Thierry et moi n'arrêtons pas de nous figurer ces frères qui se la coulent
Douce dans ces Eldorados, les devises clinquantes ou froissées dans les poches
Sans ambages ni diplômes, nous plions souvent bagages dans nos cœurs
L'esprit aventurier ne s'effraie pas devant les os de Gilbraltar
Ce détroit sensible entend chaque jour nos cris de détresse
Sans stress, il nous conduira aux berges  espagnoles d'un doux reflux
Quoi que des fois ces houles  de mauvaise humeur
Nous mènent au tréfonds à rencontrer trépas.

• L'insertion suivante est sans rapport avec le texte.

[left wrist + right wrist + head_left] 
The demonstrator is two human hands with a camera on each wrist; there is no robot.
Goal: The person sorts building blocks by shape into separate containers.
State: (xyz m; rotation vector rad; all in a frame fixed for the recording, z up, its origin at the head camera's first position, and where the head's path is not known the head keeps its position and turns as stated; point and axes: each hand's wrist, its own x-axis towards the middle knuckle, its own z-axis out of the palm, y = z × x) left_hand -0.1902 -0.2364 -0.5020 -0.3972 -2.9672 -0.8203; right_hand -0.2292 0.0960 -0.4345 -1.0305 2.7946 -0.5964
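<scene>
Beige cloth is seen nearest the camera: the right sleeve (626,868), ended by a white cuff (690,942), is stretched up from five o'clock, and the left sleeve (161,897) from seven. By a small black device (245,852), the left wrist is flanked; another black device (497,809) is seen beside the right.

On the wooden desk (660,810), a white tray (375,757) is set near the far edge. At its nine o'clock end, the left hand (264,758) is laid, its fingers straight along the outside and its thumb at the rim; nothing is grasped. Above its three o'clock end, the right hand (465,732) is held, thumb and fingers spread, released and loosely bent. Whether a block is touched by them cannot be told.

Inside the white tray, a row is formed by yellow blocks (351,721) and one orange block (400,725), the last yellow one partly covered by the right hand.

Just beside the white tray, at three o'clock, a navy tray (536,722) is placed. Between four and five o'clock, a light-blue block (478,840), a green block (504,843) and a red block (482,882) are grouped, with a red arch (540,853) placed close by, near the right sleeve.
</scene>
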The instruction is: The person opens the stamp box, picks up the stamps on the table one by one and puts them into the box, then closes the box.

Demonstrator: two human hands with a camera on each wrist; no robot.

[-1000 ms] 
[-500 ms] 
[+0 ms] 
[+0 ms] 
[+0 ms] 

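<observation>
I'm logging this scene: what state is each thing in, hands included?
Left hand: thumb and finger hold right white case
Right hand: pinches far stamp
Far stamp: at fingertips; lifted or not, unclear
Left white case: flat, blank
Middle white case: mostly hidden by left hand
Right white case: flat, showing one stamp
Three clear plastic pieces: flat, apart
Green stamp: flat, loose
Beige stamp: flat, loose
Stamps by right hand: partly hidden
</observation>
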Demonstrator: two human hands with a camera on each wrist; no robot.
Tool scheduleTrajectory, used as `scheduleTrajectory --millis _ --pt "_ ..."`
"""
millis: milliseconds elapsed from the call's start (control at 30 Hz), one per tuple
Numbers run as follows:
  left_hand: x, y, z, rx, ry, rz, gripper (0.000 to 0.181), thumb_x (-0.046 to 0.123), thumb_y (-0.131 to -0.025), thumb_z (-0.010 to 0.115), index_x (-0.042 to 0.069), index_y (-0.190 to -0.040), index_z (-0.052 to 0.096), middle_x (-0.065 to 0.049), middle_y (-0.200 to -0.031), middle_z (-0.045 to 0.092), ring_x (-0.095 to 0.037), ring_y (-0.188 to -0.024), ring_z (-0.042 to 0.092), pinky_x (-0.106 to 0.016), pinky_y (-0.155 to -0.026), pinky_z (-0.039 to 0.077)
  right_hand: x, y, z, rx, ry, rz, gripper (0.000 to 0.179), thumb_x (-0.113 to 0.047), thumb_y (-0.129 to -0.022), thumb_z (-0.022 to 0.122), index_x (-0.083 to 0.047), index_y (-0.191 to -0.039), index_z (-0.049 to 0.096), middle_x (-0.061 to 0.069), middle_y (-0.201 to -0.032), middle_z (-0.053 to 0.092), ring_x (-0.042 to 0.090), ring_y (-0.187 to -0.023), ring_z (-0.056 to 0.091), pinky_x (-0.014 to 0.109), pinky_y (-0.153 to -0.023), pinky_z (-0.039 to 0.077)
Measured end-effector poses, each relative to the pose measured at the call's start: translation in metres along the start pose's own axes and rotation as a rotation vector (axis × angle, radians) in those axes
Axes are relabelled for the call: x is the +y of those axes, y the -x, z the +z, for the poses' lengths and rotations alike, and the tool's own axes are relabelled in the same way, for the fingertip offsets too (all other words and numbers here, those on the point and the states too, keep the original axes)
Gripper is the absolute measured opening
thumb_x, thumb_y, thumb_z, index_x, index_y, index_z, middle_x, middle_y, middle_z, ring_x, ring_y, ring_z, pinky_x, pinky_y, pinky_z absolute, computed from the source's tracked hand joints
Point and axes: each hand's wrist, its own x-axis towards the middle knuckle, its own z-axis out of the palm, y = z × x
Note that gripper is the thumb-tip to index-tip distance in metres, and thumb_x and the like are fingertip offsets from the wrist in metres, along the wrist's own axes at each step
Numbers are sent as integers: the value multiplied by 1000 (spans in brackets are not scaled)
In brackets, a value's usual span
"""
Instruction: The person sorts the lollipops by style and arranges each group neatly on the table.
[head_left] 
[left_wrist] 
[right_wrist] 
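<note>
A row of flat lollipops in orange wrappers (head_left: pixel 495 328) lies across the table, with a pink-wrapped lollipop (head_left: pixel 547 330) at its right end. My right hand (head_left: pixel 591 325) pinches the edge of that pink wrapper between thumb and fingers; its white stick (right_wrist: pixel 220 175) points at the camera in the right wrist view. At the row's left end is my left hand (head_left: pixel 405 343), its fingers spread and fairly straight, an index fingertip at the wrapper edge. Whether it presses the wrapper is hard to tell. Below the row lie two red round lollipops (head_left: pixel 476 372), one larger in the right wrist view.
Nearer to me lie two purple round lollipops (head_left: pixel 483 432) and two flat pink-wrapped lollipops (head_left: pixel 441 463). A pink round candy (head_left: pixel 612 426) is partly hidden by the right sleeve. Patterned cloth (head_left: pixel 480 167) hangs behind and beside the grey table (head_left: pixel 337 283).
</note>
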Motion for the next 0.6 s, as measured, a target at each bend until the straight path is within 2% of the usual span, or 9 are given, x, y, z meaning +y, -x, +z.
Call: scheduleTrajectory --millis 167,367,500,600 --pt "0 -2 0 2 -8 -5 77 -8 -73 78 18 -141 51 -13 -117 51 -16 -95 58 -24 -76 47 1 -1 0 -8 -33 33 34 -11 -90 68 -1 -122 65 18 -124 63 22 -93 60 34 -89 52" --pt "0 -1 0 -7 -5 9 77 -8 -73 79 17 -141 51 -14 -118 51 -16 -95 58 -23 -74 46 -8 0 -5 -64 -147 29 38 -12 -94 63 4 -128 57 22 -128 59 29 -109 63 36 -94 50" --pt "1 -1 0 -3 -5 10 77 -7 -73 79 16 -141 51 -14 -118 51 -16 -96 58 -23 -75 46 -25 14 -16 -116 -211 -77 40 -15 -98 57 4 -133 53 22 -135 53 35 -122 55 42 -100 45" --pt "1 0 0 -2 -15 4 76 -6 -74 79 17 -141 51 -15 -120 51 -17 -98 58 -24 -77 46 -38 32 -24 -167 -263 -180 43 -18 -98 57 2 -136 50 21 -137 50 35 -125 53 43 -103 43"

L'histoire veut que quelques uns foulent toujours terre promise
Alors, après Madrid, l'objectif est la cosmopolite Marseille
Comme nous ignorons chanter la bonne vieille Marseillaise
Nous dépensons tous nos zéros à plaire aux jeunes Marseillaises
Plus de sous, nous faisons des tâches au noir réservées aux noirs
Ou choisir entre la prison du chômage et l'asile de la drogue
Black de peau, blanc de poudre.
Dans notre entourage, on en saupoudre
Nous sommes couverts par le sport, la musique ou le cinéma
Cette voie toute tracée nous fait voyager
Le chanvre sous l'aile, nous survolons la Colombie telles d'innocentes colombes
Notre malheur, ces courts voyages dans des pays très étroits
Juste quatre murs et barreaux, sans ministère du tourisme
Notre pire, un long voyage sans retour lors d'une rixe entre dealers
Un corps criblé de balles étendu à même l'asphalte
Baignant dans son hémoglobine épaisse éparse
Presque inerte, en train d'être ravi de son souffle
Parti gagner sa vie, voilà comment on l'aura perdue


Heureux encore que toutes les aventures ne s'achèvent pas ainsi
Car chacun de nous a ce frère qui vit honnêtement sous ces cieux
Et là, tu peux me croire, Léonard, cela fait plaisir.